In this exercise, return each entry exactly as given.

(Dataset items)

####################

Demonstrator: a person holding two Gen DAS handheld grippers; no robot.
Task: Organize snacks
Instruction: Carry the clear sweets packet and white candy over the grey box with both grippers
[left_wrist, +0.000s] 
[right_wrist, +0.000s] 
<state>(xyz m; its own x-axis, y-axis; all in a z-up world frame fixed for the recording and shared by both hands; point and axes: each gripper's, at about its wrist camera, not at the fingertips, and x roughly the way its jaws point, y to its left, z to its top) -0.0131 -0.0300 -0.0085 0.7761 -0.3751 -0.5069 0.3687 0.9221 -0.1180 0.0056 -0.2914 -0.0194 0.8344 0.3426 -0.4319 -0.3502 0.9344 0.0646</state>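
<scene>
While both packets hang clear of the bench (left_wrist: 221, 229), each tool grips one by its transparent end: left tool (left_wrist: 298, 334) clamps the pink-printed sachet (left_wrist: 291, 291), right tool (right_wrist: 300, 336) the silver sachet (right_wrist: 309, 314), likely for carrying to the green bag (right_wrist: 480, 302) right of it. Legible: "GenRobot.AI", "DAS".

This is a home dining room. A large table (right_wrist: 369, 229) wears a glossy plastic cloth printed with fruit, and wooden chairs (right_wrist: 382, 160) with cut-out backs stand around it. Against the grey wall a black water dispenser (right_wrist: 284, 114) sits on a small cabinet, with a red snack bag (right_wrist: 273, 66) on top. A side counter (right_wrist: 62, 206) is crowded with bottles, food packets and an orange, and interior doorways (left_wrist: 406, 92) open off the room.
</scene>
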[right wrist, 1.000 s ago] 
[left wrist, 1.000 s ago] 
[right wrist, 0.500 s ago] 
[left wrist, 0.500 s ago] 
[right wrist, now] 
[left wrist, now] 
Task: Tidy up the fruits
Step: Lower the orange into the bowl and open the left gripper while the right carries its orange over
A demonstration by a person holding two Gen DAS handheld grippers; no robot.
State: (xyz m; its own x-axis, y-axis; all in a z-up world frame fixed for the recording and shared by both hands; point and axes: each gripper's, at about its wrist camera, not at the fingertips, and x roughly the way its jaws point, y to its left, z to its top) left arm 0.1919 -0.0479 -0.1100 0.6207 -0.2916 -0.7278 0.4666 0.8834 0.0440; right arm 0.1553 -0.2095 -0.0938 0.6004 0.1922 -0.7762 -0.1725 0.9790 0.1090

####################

[Exercise result]:
Demonstrator: a person holding two Gen DAS handheld grippers; no robot.
Task: Organize snacks
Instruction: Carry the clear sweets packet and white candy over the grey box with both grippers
[left_wrist, +0.000s] 
[right_wrist, +0.000s] 
<state>(xyz m; its own x-axis, y-axis; all in a z-up world frame fixed for the recording and shared by both hands; point and axes: each gripper's, at about its wrist camera, not at the fingertips, and x roughly the way its jaws point, y to its left, z to its top) -0.0131 -0.0300 -0.0085 0.7761 -0.3751 -0.5069 0.3687 0.9221 -0.1180 0.0056 -0.2914 -0.0194 0.8344 0.3426 -0.4319 -0.3502 0.9344 0.0646</state>
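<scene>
While both packets hang clear of the bench (left_wrist: 221, 229), each tool grips one by its transparent end: left tool (left_wrist: 298, 334) clamps the pink-printed sachet (left_wrist: 291, 291), right tool (right_wrist: 300, 336) the silver sachet (right_wrist: 309, 314), likely for carrying to the green bag (right_wrist: 480, 302) right of it. Legible: "GenRobot.AI", "DAS".

This is a home dining room. A large table (right_wrist: 369, 229) wears a glossy plastic cloth printed with fruit, and wooden chairs (right_wrist: 382, 160) with cut-out backs stand around it. Against the grey wall a black water dispenser (right_wrist: 284, 114) sits on a small cabinet, with a red snack bag (right_wrist: 273, 66) on top. A side counter (right_wrist: 62, 206) is crowded with bottles, food packets and an orange, and interior doorways (left_wrist: 406, 92) open off the room.
</scene>
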[right wrist, 1.000 s ago] 
[left wrist, 1.000 s ago] 
[right wrist, 0.500 s ago] 
[left wrist, 0.500 s ago] 
[right wrist, now] 
[left wrist, now] 
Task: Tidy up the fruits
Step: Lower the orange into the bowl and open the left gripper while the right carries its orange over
A demonstration by a person holding two Gen DAS handheld grippers; no robot.
State: (xyz m; its own x-axis, y-axis; all in a z-up world frame fixed for the recording and shared by both hands; point and axes: each gripper's, at about its wrist camera, not at the fingertips, and x roughly the way its jaws point, y to its left, z to its top) left arm 0.1919 -0.0479 -0.1100 0.6207 -0.2916 -0.7278 0.4666 0.8834 0.0440; right arm 0.1553 -0.2095 -0.0938 0.6004 0.1922 -0.7762 -0.1725 0.9790 0.1090

Thus the exercise is complete.